Task brief ▸
Transcribe only what runs from the line containing "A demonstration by" through the final line below, exactly, and leave every picture out.

Supplied data ▸

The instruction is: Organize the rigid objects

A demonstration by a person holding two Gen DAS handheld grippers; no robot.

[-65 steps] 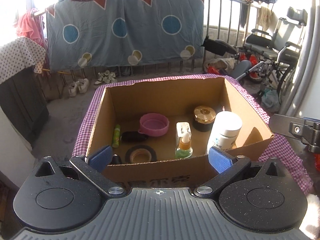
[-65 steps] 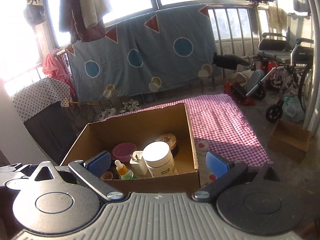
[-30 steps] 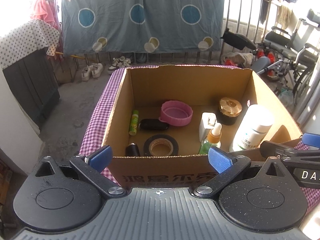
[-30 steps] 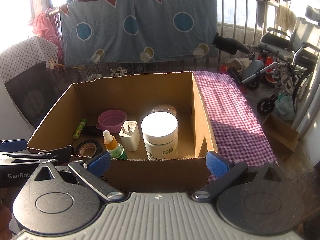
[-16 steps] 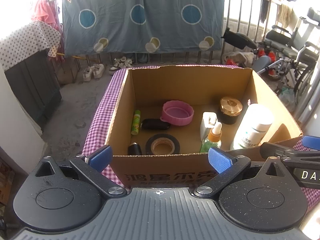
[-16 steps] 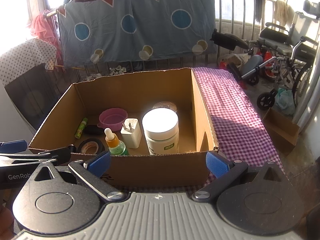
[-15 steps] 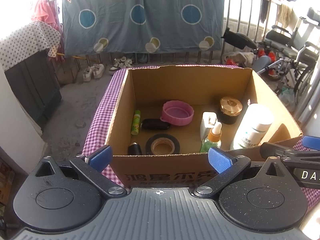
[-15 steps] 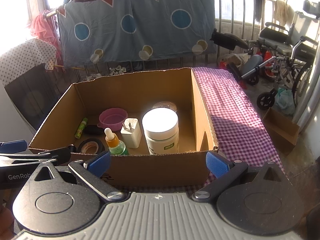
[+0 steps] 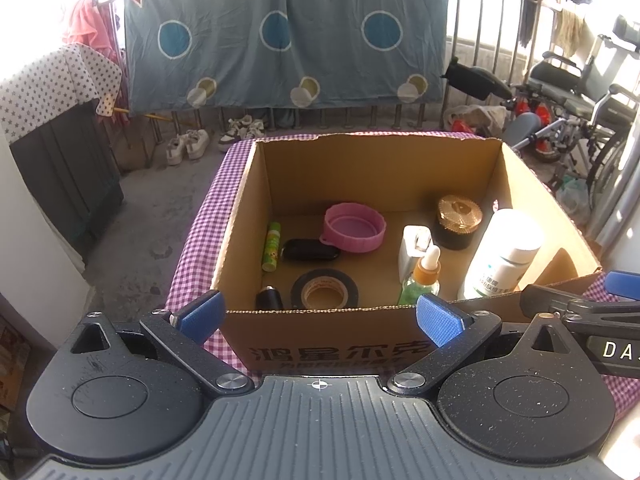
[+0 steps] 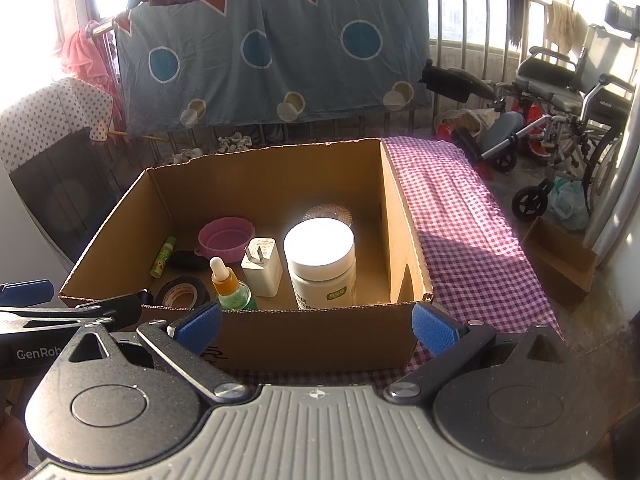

Reply ▸
A demonstration by a person holding two Gen DAS handheld grippers; no robot.

[-65 steps] 
[-65 steps] 
[-30 steps] 
[-30 steps] 
[-16 steps] 
[-16 steps] 
[-15 steps] 
[-15 steps] 
[+0 steps] 
[+0 steps] 

The exercise has no further content.